John Leguizamo’s Latin History for Morons is a one-man show that begins in a way that used to make me roll my eyes when I witnessed it as a student: A tweed-clad teacher whirls into the spotlight, arms full of books, ordering students to quiet down, “we have a lot to get through today, there’s no time for fun.”

Except, where my teachers were overworked, underpaid, forced to prepare way too many listless students for one standardized test after the next, Leguizamo takes his audience on a side-splitting crash course in Latin history that should be taught in every school. Seriously. We need to hear this.

The profanity-laced Latin History for Morons also proves every comedian sulking about how “comedy is dead!” because no one laughs at their archaic, problematic jokes dead wrong. After a successful run on Broadway in February of last year, Latin History for Morons came to DC’s National Theatre for three days in November

The show covered the stories of long-ignored Latin historical figures that Leguizamo discovered while doing research. The story is part educational and touchingly autobiographical, detailing a difficult time in Leguizamo’s relationship with his son as he helped him face racist bullies and trouble at school.

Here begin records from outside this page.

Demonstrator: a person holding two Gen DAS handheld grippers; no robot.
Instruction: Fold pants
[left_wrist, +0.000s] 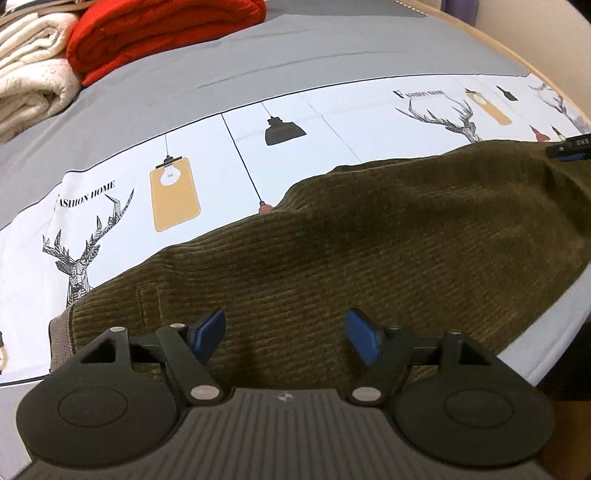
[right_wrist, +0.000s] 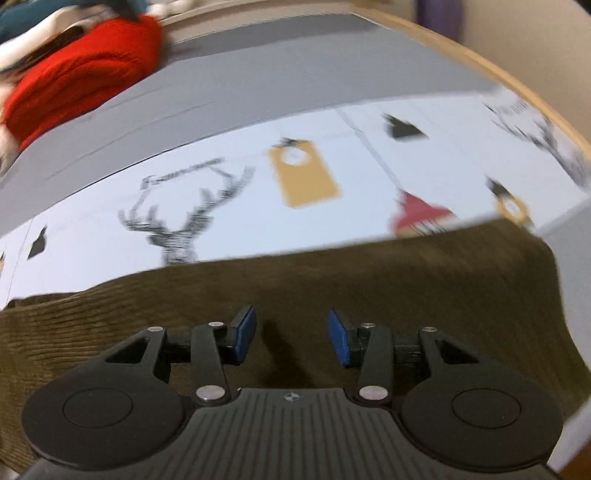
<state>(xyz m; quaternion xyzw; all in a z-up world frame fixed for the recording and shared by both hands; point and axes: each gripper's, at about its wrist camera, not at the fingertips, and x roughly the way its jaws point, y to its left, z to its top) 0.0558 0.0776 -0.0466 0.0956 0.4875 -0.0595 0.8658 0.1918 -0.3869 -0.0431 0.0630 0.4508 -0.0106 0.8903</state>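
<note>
Here the olive-brown corduroy pants (left_wrist: 369, 240) lie spread flat on a bed sheet (left_wrist: 229, 147) printed with stag heads, hanging lamps and the words "FASHION HOME", beyond which the sheet turns plain grey. The left tongs (left_wrist: 284, 336) hang just above the corduroy, their blue pads (left_wrist: 210, 330) wide apart with only cloth below and nothing between them. The right tongs (right_wrist: 291, 338) stand over another stretch of the same pants, jaws likewise apart and empty; that view is smeared with blur. At the far left corner of the bed sit a folded red knit (left_wrist: 159, 33) and a cream folded blanket (left_wrist: 29, 70), well apart from the pants.
</note>
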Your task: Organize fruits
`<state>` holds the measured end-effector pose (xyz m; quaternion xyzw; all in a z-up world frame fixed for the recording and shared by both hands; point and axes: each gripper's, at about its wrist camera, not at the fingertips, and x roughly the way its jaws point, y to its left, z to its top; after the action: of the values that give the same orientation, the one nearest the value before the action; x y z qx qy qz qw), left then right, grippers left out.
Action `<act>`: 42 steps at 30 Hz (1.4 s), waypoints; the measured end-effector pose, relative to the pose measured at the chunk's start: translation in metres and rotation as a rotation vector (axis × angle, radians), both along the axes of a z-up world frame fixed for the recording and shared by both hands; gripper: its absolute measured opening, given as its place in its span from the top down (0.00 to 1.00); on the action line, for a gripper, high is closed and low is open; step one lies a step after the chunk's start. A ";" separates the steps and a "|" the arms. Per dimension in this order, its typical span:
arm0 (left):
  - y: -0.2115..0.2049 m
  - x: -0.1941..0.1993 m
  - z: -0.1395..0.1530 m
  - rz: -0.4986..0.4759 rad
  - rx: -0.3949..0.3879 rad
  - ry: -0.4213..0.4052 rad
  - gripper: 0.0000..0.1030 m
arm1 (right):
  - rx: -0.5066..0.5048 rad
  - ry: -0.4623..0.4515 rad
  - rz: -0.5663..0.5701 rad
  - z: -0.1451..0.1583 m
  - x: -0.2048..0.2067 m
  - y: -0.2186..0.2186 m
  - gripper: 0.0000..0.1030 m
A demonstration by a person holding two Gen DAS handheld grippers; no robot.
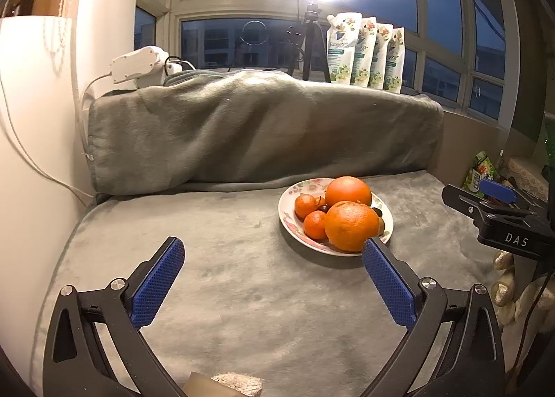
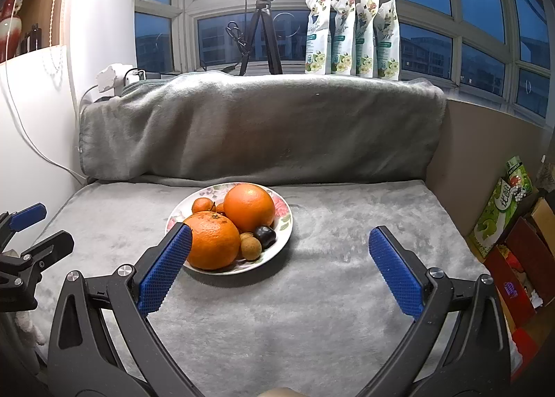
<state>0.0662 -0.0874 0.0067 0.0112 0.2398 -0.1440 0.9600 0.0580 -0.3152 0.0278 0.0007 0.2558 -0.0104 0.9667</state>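
Observation:
A flowered plate (image 1: 285,217) (image 2: 208,191) sits on the grey blanket, holding two large oranges (image 1: 348,190) (image 2: 249,206), the nearer one (image 1: 350,225) (image 2: 213,241) in front. Small mandarins (image 1: 304,204) (image 2: 203,204) lie at the plate's left side. A dark round fruit (image 2: 265,235) and a brown longan (image 2: 250,248) rest at its right front. My left gripper (image 1: 274,246) is open over bare blanket, its right fingertip in front of the plate's near rim. My right gripper (image 2: 281,230) is open too, its left fingertip overlapping the near orange; nothing lies between its pads.
A rolled grey blanket (image 2: 260,126) forms a wall behind the plate. Refill pouches (image 2: 352,34) and a ring-light tripod (image 2: 262,36) stand on the windowsill. Cardboard boxes (image 2: 503,216) crowd the right edge. A white wall and cable (image 1: 31,154) border the left.

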 end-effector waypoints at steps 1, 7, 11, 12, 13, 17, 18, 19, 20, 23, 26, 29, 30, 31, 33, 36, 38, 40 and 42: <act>0.000 0.000 0.000 0.002 -0.001 0.000 0.01 | 0.001 0.000 -0.002 0.000 -0.001 0.000 0.00; 0.002 0.001 -0.002 0.009 -0.005 0.008 0.01 | 0.010 0.006 -0.007 -0.001 -0.001 0.000 0.00; 0.002 0.000 -0.001 0.006 0.000 0.007 0.01 | 0.010 0.005 -0.005 -0.001 -0.001 0.000 0.00; 0.001 0.001 -0.001 0.006 0.000 0.007 0.01 | 0.009 0.005 -0.007 -0.001 -0.001 0.000 0.00; 0.001 0.000 -0.001 0.005 0.000 0.006 0.01 | 0.009 0.005 -0.009 -0.001 -0.001 0.000 0.00; 0.001 0.001 -0.001 0.005 0.000 0.008 0.01 | 0.010 0.005 -0.010 -0.001 -0.002 0.000 0.00; 0.001 0.001 -0.001 0.004 0.001 0.008 0.01 | 0.011 0.005 -0.009 -0.001 -0.002 0.000 0.00; 0.001 0.001 -0.002 0.005 0.002 0.008 0.01 | 0.011 0.006 -0.008 -0.001 -0.001 0.000 0.00; 0.001 0.001 -0.002 0.006 0.004 0.008 0.01 | 0.010 0.006 -0.008 -0.001 -0.001 -0.001 0.00; 0.001 0.002 -0.002 0.010 0.001 0.010 0.01 | 0.014 0.008 -0.010 -0.002 -0.002 0.000 0.00; 0.002 0.002 -0.003 0.012 0.003 0.010 0.01 | 0.010 0.008 -0.010 -0.002 -0.002 0.001 0.00; 0.003 0.002 -0.003 0.022 0.003 0.008 0.01 | 0.013 0.008 -0.013 -0.002 -0.001 0.001 0.00; 0.004 0.003 -0.004 0.021 0.002 0.009 0.01 | 0.013 0.009 -0.013 -0.003 -0.001 0.001 0.00; 0.004 0.003 -0.004 0.021 0.004 0.008 0.01 | 0.012 0.009 -0.013 -0.002 -0.001 0.000 0.00; 0.004 0.003 -0.004 0.020 0.005 0.009 0.01 | 0.014 0.013 -0.015 -0.003 -0.001 0.002 0.00; 0.004 0.004 -0.004 0.012 0.008 0.004 0.01 | 0.021 0.016 -0.015 -0.004 0.001 0.003 0.00; 0.003 0.004 -0.005 0.009 0.009 0.004 0.01 | 0.017 0.017 -0.015 -0.005 0.001 0.003 0.00; 0.003 0.004 -0.004 0.006 0.006 -0.003 0.01 | 0.017 0.016 -0.016 -0.005 0.001 0.003 0.00; 0.003 0.004 -0.004 0.005 0.004 -0.006 0.01 | 0.019 0.016 -0.017 -0.005 0.001 0.002 0.00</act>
<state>0.0702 -0.0844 0.0030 0.0131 0.2374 -0.1409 0.9611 0.0585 -0.3135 0.0232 0.0119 0.2637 -0.0162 0.9644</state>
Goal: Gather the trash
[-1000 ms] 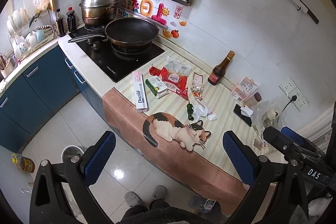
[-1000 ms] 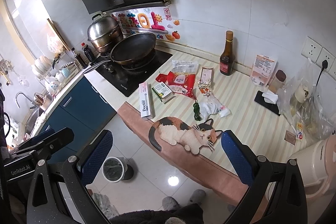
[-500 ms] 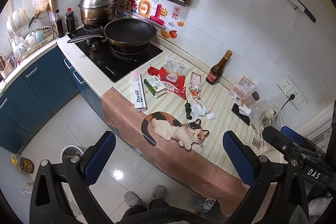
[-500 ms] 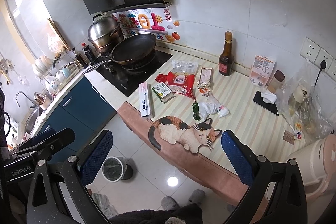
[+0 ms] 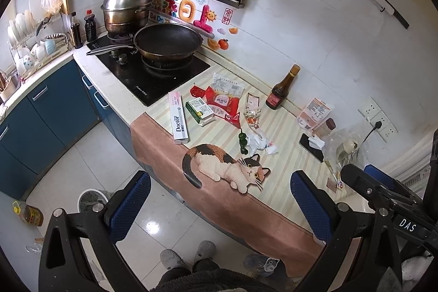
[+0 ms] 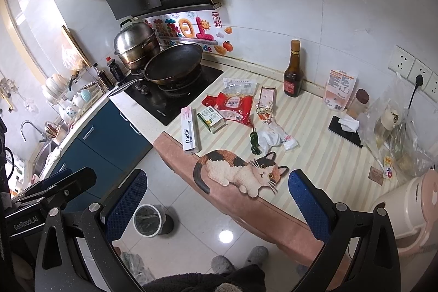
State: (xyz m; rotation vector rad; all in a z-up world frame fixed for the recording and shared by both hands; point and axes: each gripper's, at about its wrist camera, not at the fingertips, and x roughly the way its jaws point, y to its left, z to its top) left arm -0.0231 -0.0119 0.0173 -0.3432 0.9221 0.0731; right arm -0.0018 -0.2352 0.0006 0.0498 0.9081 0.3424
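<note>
Now | striped counter mat [image 5: 287,155]: wrappers [image 6: 235,103], boxes | floor: bin [image 6: 147,219] | both tongs [image 5: 219,201] [image 6: 216,200] wide apart, empty

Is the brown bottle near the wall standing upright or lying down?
Upright: the brown bottle stands on its base on the striped mat, cap on top.

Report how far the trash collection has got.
Nothing looks collected. Left gripper and right gripper are open and empty, held back from the counter. Left: toothpaste box, red wrapper and crumpled white wrapper. The bin waits on the floor.
</note>
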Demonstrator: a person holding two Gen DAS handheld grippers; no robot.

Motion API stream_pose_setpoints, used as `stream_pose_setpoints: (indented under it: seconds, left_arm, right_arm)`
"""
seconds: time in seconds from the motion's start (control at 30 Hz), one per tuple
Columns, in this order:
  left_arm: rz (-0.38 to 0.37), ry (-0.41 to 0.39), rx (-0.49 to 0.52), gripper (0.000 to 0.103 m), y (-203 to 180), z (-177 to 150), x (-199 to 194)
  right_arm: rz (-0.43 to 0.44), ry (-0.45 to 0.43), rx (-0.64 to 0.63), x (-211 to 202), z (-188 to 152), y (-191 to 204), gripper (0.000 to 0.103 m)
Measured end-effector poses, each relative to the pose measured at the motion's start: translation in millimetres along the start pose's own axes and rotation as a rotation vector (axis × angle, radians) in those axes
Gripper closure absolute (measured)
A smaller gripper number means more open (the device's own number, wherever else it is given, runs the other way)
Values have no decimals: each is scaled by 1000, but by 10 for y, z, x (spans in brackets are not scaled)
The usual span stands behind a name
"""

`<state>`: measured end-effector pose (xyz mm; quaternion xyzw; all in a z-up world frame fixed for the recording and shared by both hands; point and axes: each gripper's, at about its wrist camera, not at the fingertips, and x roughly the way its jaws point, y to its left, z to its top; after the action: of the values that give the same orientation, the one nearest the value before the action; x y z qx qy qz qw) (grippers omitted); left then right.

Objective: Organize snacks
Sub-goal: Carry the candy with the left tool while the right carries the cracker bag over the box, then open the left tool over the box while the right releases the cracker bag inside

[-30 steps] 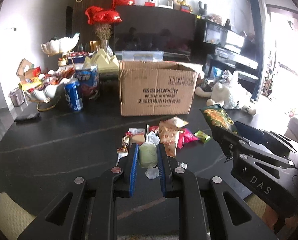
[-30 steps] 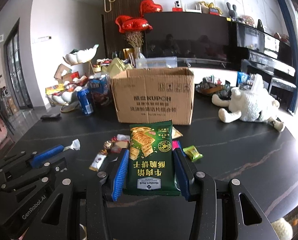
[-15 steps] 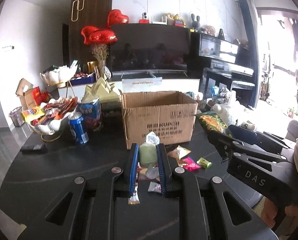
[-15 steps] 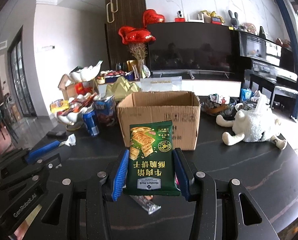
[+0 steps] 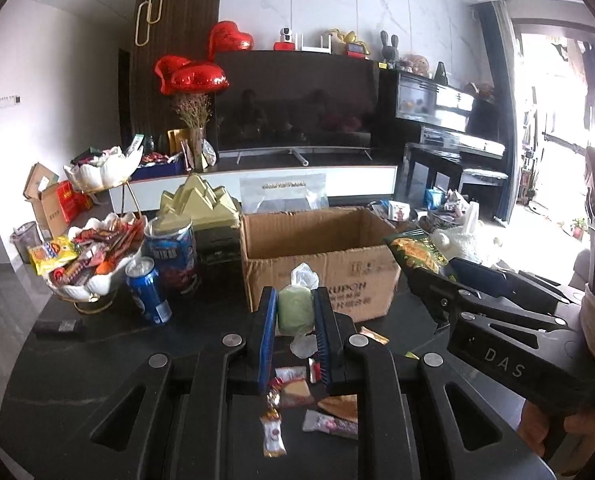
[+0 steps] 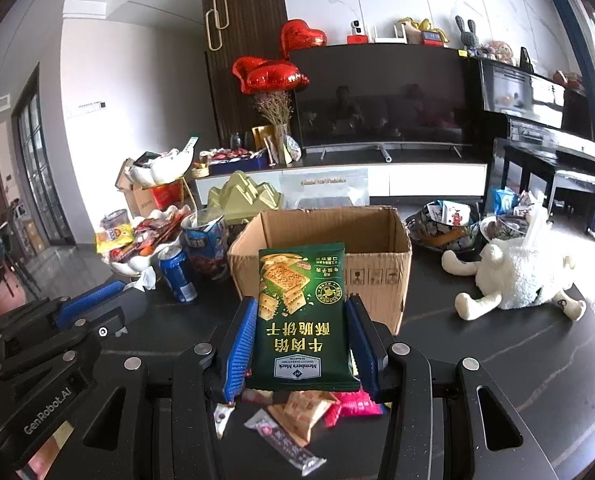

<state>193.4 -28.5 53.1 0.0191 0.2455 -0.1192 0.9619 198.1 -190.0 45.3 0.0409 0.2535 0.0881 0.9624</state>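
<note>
Green biscuit packet (image 6: 301,312) is clamped upright between right gripper (image 6: 302,344) fingers, in front of cardboard box (image 6: 361,240). Pale green wrapped sweet (image 5: 295,310) is pinched between left gripper (image 5: 296,320) fingers. Both are held above loose snacks (image 5: 297,404) on the dark surface (image 5: 97,360).

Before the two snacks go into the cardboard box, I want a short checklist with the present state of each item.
1. Left tongs shut on the pale green wrapped snack: ok.
2. Right tongs shut on the green cracker packet, both pads against its sides: ok.
3. Cardboard box open at the top, flaps out of the way: ok.
4. Room inside the box: cannot tell, its floor is hidden.
5. Both snacks lifted clear of the loose snacks on the table: ok.
6. Blue can stands to the side of the box, out of the path: ok.
</note>
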Motion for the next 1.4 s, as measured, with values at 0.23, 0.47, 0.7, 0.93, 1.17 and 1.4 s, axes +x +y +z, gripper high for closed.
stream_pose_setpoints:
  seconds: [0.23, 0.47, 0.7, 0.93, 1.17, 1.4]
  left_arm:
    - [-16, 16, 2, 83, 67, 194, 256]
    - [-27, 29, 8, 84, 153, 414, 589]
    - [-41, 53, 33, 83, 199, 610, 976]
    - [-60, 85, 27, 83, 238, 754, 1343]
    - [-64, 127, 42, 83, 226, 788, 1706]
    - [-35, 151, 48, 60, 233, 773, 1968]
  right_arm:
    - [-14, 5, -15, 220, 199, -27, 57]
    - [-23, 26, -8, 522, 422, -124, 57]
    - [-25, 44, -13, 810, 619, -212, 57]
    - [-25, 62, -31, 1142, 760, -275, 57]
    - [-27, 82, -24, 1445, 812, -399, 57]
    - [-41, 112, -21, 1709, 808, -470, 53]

The historical figures and stories that Leguizamo discovered were found in a desperate attempt to uncover a Latin hero for his son’s school project – and build confidence and pride in his cultural heritage. Discovering that he couldn’t find a single one in his son’s history book, Leguizamo hit the books himself. 

Leguizamo not only tells one compelling story after the next, he cites himself and comments on the books he used. His journey through history points out commonly overlooked facts, like that Spanish conquistadors didn’t defeat native tribes with superior military skills, but with the sheer force of their own diseases.

His show walks us through the DNA breakdown of modern Latin Americans, the specific tribes that lived in America before Christopher “Columb-ass” “discovered” it, colonialism and the horrors that colonists brought to the Americas. 

Although he takes us through history, Leguizamo doesn’t shy away from current politics. He tells the story of the selfish Montezuma, who betrayed his own people only to be tricked by “Putin, err, [Hernán] Cortés.”

The show also made fantastic use of props and costume. Leguizamo makes use of a chalkboard through the entire show, scribbling hilarious, haphazard maps and notes while he lectured. He drew his map of the Americas while nailing a Bob Ross impression, pointing out that DC, is where the impeachment hearings were happening to uproarious cheering from the crowd.

Leguizamo transformed himself from teacher to caricatures of historical figures with ease and creativity. His Andrew Jackson was created by running chalk through his hair. His Montezuma pranced around in red underwear while Leguizamo’s pants were used as a headdress later. 

When I was first assigned a one-man show, I was skeptical. How entertaining can one person on a stage be? But Leguizamo was rarely still. He danced, sang, scribbled on a large chalkboard constantly and never stopped talking, somehow only needing a couple of short seconds to catch his breath in between each bit. 

Despite Leguizamo’s energy and levity, the show took on some serious issues. While the conversation about representation is often focused on movies, TV shows and books, Latin History for Morons points out that erasure from the history books is kind of the first step. His call to action is for more comprehensive education that doesn’t vilify or completely ignore the existence and contributions of an entire race. As someone whose people are only ever portrayed as the bad guys in history books, it’s a call that resonates.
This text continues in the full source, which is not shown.